EXERCISE AIM: Produce an exact copy of the listing.
--- DATASET EXTRACT ---
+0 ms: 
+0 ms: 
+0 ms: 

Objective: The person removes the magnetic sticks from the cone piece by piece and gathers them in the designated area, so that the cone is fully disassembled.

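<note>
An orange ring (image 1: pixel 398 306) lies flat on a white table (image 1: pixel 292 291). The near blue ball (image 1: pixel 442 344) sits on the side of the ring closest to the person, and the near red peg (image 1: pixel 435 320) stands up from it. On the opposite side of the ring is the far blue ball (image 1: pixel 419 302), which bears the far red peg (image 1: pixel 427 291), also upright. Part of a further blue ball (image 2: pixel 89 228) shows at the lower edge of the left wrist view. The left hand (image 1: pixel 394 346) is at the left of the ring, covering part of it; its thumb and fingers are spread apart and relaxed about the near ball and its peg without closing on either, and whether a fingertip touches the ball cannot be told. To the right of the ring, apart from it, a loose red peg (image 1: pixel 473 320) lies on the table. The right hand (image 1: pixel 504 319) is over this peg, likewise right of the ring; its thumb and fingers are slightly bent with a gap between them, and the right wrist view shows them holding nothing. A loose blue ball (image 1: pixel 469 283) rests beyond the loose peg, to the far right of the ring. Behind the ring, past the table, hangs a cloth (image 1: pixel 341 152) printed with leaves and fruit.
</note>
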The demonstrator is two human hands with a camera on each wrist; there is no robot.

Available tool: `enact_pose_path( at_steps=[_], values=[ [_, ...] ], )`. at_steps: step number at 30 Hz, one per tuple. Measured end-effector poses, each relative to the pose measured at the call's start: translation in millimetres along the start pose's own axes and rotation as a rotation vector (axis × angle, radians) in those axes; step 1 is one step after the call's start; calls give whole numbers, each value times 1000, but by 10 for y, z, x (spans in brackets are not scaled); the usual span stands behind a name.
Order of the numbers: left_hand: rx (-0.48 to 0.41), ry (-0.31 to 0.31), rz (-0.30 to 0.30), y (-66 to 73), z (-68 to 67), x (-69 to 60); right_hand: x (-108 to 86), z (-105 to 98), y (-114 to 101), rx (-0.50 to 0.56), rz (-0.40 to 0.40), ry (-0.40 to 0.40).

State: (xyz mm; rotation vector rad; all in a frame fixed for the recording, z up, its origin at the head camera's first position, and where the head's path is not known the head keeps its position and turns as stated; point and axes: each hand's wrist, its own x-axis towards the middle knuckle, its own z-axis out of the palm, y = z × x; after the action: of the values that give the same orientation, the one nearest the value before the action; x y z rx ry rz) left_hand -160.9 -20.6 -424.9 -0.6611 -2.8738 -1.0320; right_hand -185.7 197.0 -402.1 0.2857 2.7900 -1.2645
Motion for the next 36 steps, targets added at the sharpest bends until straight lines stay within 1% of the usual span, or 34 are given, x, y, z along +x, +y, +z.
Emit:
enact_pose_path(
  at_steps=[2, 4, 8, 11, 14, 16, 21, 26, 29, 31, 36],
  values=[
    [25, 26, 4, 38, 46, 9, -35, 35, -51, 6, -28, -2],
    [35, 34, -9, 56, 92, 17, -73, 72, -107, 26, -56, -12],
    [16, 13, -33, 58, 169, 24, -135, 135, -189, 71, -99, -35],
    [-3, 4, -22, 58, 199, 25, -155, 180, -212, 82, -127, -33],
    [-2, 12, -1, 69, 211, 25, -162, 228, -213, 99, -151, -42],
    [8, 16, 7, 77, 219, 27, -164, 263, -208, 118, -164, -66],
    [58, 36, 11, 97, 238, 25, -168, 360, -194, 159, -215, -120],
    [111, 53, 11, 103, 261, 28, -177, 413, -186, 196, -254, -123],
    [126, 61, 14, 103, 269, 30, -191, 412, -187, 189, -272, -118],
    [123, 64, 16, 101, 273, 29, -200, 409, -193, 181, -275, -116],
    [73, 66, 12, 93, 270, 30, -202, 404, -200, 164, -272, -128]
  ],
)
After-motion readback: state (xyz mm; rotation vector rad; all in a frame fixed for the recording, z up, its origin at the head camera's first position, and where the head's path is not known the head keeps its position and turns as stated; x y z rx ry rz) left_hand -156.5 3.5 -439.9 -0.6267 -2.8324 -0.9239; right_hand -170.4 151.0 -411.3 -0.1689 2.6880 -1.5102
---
EXERCISE SOLUTION:
+0 ms: 
+0 ms: 
+0 ms: 

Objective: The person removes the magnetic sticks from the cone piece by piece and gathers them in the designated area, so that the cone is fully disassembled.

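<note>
An orange ring (image 1: pixel 398 306) lies flat on a white table (image 1: pixel 292 291). The near blue ball (image 1: pixel 442 344) sits on the side of the ring closest to the person, and the near red peg (image 1: pixel 435 320) stands up from it. On the opposite side of the ring is the far blue ball (image 1: pixel 419 302), which bears the far red peg (image 1: pixel 427 291), also upright. Part of a further blue ball (image 2: pixel 89 228) shows at the lower edge of the left wrist view. The left hand (image 1: pixel 394 346) is at the left of the ring, covering part of it; its thumb and fingers are spread apart and relaxed about the near ball and its peg without closing on either, and whether a fingertip touches the ball cannot be told. To the right of the ring, apart from it, a loose red peg (image 1: pixel 473 320) lies on the table. The right hand (image 1: pixel 504 319) is over this peg, likewise right of the ring; its thumb and fingers are slightly bent with a gap between them, and the right wrist view shows them holding nothing. A loose blue ball (image 1: pixel 469 283) rests beyond the loose peg, to the far right of the ring. Behind the ring, past the table, hangs a cloth (image 1: pixel 341 152) printed with leaves and fruit.
</note>
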The demonstrator is two human hands with a camera on each wrist; there is no robot.

Available tool: `enact_pose_path( at_steps=[_], values=[ [_, ...] ], )`. at_steps: step number at 30 Hz, one per tuple. Measured end-effector poses, each relative to the pose measured at the call's start: translation in millimetres along the start pose's own axes and rotation as a rotation vector (axis × angle, radians) in those axes; step 1 is one step after the call's start; calls give whole numbers, each value times 1000, but by 10 for y, z, x (spans in brackets are not scaled); the usual span stands behind a name.
Order of the numbers: left_hand: rx (-0.48 to 0.41), ry (-0.31 to 0.31), rz (-0.30 to 0.30), y (-66 to 73), z (-68 to 67), x (-69 to 60); right_hand: x (-108 to 86), z (-105 to 98), y (-114 to 101), rx (-0.50 to 0.56), rz (-0.40 to 0.40), ry (-0.40 to 0.40).

State: (xyz mm; rotation vector rad; all in a frame fixed for the recording, z up, its origin at the head camera's first position, and where the head's path is not known the head keeps its position and turns as stated; point and axes: each hand's wrist, its own x-axis towards the middle knuckle, its own z-axis out of the palm, y = z × x; after the action: of the values that give the same orientation, the one nearest the value before the action; x y z rx ry rz) left_hand -160.9 -20.6 -424.9 -0.6611 -2.8738 -1.0320; right_hand -185.7 197.0 -402.1 0.2857 2.7900 -1.2645
Motion for the next 36 steps, targets added at the sharpest bends until straight lines stay within 1% of the usual span, or 34 are given, x, y, z along +x, +y, +z.
Emit:
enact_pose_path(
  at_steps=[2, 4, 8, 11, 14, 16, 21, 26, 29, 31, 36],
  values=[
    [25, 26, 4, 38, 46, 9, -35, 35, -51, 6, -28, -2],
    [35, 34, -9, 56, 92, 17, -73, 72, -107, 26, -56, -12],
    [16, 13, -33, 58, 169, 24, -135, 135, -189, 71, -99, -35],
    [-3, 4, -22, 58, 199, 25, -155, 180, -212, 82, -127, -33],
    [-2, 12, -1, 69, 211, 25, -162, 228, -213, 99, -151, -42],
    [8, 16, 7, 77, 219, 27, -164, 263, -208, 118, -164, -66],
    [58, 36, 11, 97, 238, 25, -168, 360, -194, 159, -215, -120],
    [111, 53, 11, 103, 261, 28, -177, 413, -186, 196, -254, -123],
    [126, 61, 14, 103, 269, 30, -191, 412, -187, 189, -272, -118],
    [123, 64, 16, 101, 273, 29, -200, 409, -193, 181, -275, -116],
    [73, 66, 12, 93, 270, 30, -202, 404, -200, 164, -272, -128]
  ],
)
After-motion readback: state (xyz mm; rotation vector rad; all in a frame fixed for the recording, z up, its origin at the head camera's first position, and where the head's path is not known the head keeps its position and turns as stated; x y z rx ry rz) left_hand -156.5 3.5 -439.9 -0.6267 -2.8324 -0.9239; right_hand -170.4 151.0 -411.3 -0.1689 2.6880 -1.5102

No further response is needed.